Safe Rating integration with Microsoft Intune signifies that suggestions for machine well being and safety settings to your group’s endpoints from Intune at the moment are included in Microsoft Safe Rating. Safe Rating is the measurement of a company’s safety posture. This rating is used to evaluate threat, drive configuration actions, plan enhancements, and report back to administration. Extra factors in Safe Rating equates to extra actions taken to enhance a company’s safety posture.
And eventually, we lately introduced a brand new answer that provides one other layer of safety for Samsung Galaxy gadgets with hardware-backed machine attestation.9 System attestation is an important mechanism to confirm machine belief and well being to assist detect if a tool has been compromised. Constructing on our strategic partnership with Samsung, this attestation helps to forestall malicious endpoints from accessing group assets utilizing legitimate consumer data taken from one other machine and limiting tampering with consumer requests. Samsung’s hardware-backed cryptography and Intune app safety insurance policies confirm the consumer endpoint and safe the communication between Intune consumer and repair. It permits a trusted, on-device hardware-backed well being verify, giving organizations that permit Samsung Galaxy cellular gadgets to entry their company community the boldness that personally owned Galaxy gadgets have the identical sturdy degree of additional safety as company-owned gadgets.
Persevering with to ship for our clients
With our newest product and have bulletins, clients working to safe their multicloud and multiplatform deployments can have a clearer view of their surroundings, scale back threat, and acquire enhancements within the security of their knowledge and techniques. At Microsoft, we’re dedicated to offering our clients with the instruments and assets they should shield every thing.

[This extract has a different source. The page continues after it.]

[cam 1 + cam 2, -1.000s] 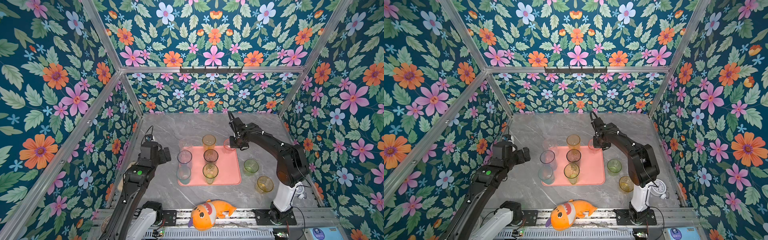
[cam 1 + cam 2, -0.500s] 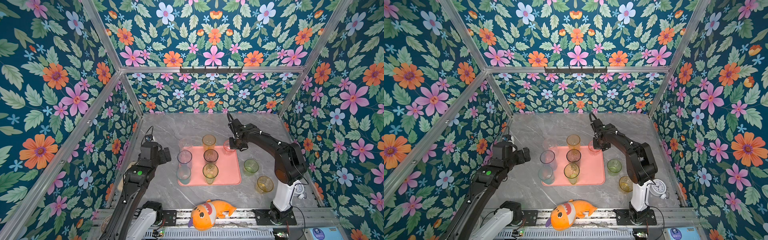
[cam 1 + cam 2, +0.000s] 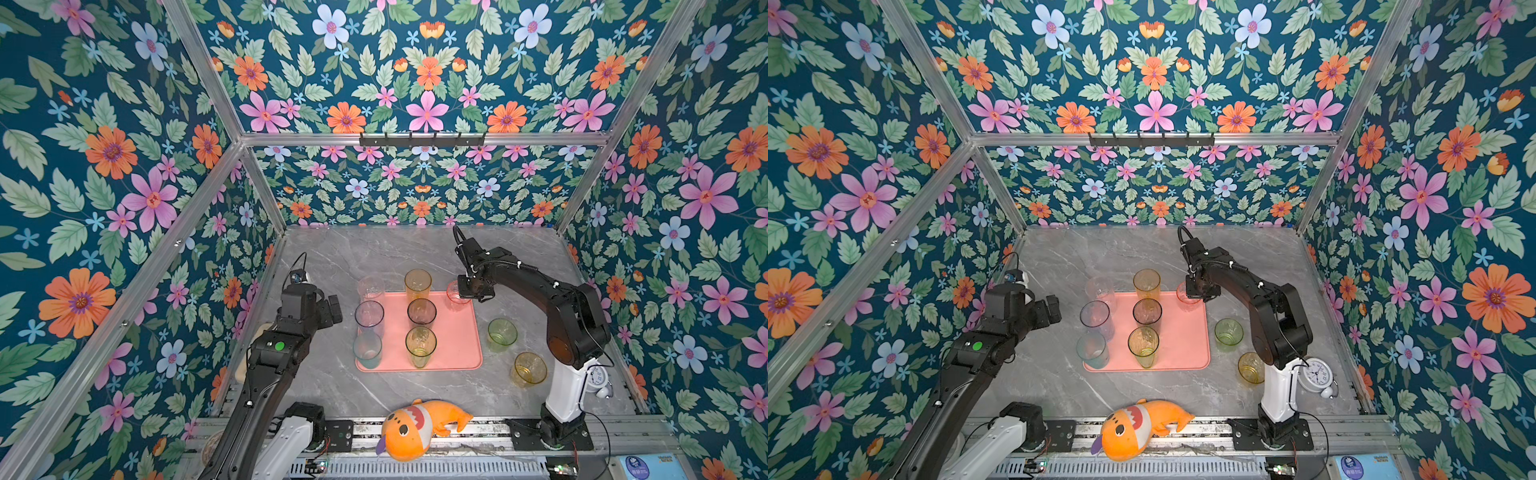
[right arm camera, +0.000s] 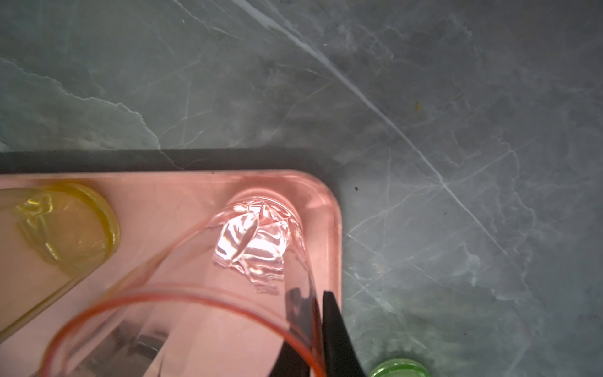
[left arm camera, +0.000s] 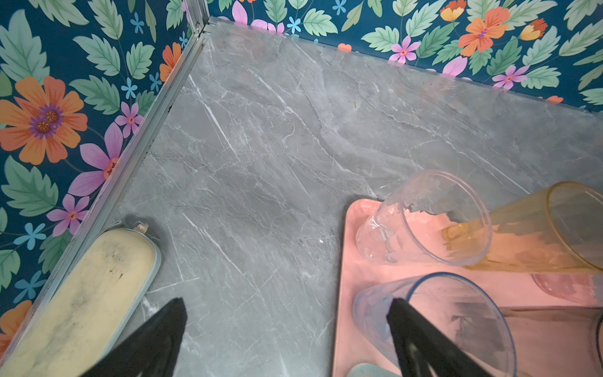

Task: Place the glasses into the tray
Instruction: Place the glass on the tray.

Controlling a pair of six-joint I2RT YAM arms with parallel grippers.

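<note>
Since two short glasses stand on the bare table (image 3: 374, 249), the task is judged well advanced but not finished. Nearest, at the front rail, an orange plush toy (image 3: 419, 428) is laid. Off to the right a blue label (image 3: 1352, 467) is fixed, its print too small to be read. The numerals on the white alarm clock (image 3: 1316, 376) by the right arm's base cannot be read with confidence either.

Just beyond, the yellow glass (image 3: 528, 369) and then the green glass (image 3: 502, 332) are seen upright on the table, both off the right edge of the tray (image 3: 457, 345). Six glasses are stood on the tray:
- the teal glass (image 3: 368, 351) and olive-yellow glass (image 3: 421, 347) at the near edge
- the blue-grey glass (image 3: 369, 318) and smoke-grey glass (image 3: 422, 313) in the middle row
- the clear glass (image 3: 371, 286) and amber glass (image 3: 417, 284) at the far edge

The left gripper (image 5: 287, 306) is held beside the tray's left edge, jaws spread wide with nothing between them.

At the tray's far right corner the pink glass (image 4: 254, 241) is held upright by the right gripper (image 4: 313, 303). Its jaws are pinched on the glass wall — one finger inside the rim, one outside. The step in hand is judged to be the setting-down of this glass, though whether its base already rests on the tray cannot be told. A short lowering is called for next until the base is seated inside the rim. A release and a straight lift should follow, so that the glass is not tipped toward the amber one nearby.

No brand or lettering is seen on any glass or on the tray.
</note>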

Be a part of us at Black Hat 2023
Microsoft Safety has a central presence at this 12 months’s Black Hat USA, happening August 5 to 10, 2023, at Mandalay Bay in Las Vegas, Nevada. In case you haven’t already made plans to attend, try our earlier weblog publish for details about our Black Hat periods, product demos, conferences at our sales space (quantity 1740), and a buyer joyful hour.
Be taught extra
To study extra about Microsoft Safety options, go to our web site. Bookmark the Safety weblog to maintain up with our professional protection on safety issues. Additionally, comply with us on LinkedIn (Microsoft Safety) and Twitter (@MSFTSecurity) for the most recent information and updates on cybersecurity.
12023 State of the Cloud Report, Flexera. 2023.
2Cloud-based cyber assaults elevated by 48 p.c in 2022, Continuity Central. January 19, 2023.
3Gartner®, Market Information for Cloud-Native Software Safety Platforms, Neil MacDonald, et al. March 14, 2023.
4The subsequent wave of multicloud safety with Microsoft Defender for Cloud, a Cloud-Native Software Safety Platform (CNAPP), Vlad Korsunsky. March 22, 2023.
5Management Compass: Cloud Safety Posture Administration, KuppingerCole. July 27, 2023.
6Saying Microsoft cloud safety benchmark (Public Preview), Jim Cheng. October 13, 2022.
7Malware Scanning for cloud storage GA pre-announcement | stop malicious content material distribution, Inbal Argov. July 26, 2023.
8Handle safety settings for Home windows, macOS, and Linux natively in Defender for Endpoint, Dan Levy. July 11, 2023.
9{Hardware}-backed machine attestation powers cellular employees, Michael Wallent. July 27, 2023.